E tacciono, perché sono abbattute

nelle loro menti le barriere,

e le ore in cui si potrebbe comprenderli

vengono e vanno.

Spesso a notte, affacciati alla finestra,

tutto ritrova a un tratto il giusto senso.

La loro mano poggia sul concreto

e il cuore è alto e vorrebbe pregare,

e gli occhi in pace guardano

nel recinto ormai calmo l’insperato

giardino tante volte sfigurato

che nel riverbero di mondi ignoti

continua a crescere e mai non si perde.

 

(Rainer Maria Rilke, I folli)

 

A tu per tu con la propria parte irrazionale, nella stanza degli orrori e delle meraviglie, dove il turbinio delle voci è vortice e raffiche furiose, dove il tremendo e il sublime si annodano e si avvinghiano a formulare irragionevoli ipotesi su destini di conturbante smarrimento onirico. Ora lucidi e ora offuscati, i pensieri folli producono traiettorie di parole fuggenti da ogni causa finalis prestabilita, fatta eccezione per il fulgore della parola stessa nella sua forma trasmutativa semantica, senza tradire la verità del messaggio che essa contiene.

 

«Lo spirito creativo dell’artista, pur condizionato dall’evolversi di una malattia, è al di là dell’opposizione tra normale e anormale e può essere metaforicamente rappresentato come la perla che nasce dalla malattia della conchiglia. Come non si pensa alla malattia della conchiglia ammirandone la perla, così di fronte alla forza vitale dell’opera non pensiamo alla schizofrenia che forse era la condizione della sua nascita».

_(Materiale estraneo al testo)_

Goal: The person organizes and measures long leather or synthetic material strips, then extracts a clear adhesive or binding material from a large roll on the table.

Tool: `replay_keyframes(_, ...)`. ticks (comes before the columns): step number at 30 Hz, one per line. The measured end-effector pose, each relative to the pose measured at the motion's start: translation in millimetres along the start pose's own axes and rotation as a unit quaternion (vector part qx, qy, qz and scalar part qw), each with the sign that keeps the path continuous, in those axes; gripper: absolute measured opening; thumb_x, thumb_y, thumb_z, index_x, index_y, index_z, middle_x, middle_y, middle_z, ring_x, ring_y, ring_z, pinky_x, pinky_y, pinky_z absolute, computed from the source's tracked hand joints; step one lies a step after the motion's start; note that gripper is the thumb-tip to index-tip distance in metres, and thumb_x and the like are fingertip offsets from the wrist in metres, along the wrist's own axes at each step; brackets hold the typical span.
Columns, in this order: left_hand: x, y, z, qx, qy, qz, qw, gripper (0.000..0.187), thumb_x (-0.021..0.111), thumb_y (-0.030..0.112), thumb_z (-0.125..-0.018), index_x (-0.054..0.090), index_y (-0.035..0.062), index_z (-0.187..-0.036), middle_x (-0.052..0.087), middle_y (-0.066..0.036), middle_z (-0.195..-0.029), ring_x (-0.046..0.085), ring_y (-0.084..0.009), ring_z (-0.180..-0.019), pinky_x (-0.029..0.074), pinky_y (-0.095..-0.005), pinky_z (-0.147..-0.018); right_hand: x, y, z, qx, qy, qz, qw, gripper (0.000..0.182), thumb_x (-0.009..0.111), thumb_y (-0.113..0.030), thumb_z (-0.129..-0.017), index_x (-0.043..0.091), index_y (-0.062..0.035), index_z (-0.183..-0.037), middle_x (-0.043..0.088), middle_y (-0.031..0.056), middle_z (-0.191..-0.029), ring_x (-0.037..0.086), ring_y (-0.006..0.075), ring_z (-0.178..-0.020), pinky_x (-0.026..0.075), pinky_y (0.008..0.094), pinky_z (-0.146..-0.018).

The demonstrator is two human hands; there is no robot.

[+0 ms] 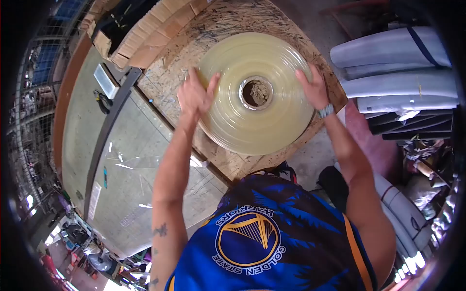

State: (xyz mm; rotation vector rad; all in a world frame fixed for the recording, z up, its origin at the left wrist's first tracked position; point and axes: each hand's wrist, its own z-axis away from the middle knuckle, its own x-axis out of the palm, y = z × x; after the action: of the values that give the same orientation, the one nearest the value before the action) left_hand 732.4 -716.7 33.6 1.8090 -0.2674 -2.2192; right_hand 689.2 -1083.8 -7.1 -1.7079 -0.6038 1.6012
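A large roll of clear yellowish plastic (257, 131) lies flat on a rough particle board (165, 82). Its round core is open in the middle, and brown material shows inside. My left hand (196, 94) rests at the roll's left edge, thumb and forefinger spread over its top. On the opposite edge lies my right hand (314, 87), fingers apart and a watch (325, 111) on the wrist. Neither hand is closed around the roll.
Left of the board is a glass-like tabletop (131, 140) with dark-handled pliers (102, 102), a white box (106, 81) and a teal cutter (105, 177). A cardboard box (155, 29) stands at the upper left. Large grey rolls (393, 48) are stacked on the right.
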Motion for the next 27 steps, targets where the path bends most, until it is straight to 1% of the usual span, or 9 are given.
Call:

Nella metafora dell’ostrica – che produce la perla per proteggersi dal granello di sabbia quale corpo estraneo – Jaspers ci fa notare che ammirare la bellezza di un’opera d’arte è come ammirare una perla. E l’osservatore si trova in realtà a contemplare la malattia della conchiglia, a fissare l’attenzione sulla componente folle dell’artista che, attraverso una metamorfosi del dolore, è divenuta genialità.

Come l’ostrica accetta l’intromissione di quell’organismo fastidioso al suo interno per trasformarlo in una splendida perla, così l’artista accoglie il dolore, lo accetta come parte di sé e cerca di comprenderlo mutandolo in qualcosa di prezioso che è la sua opera.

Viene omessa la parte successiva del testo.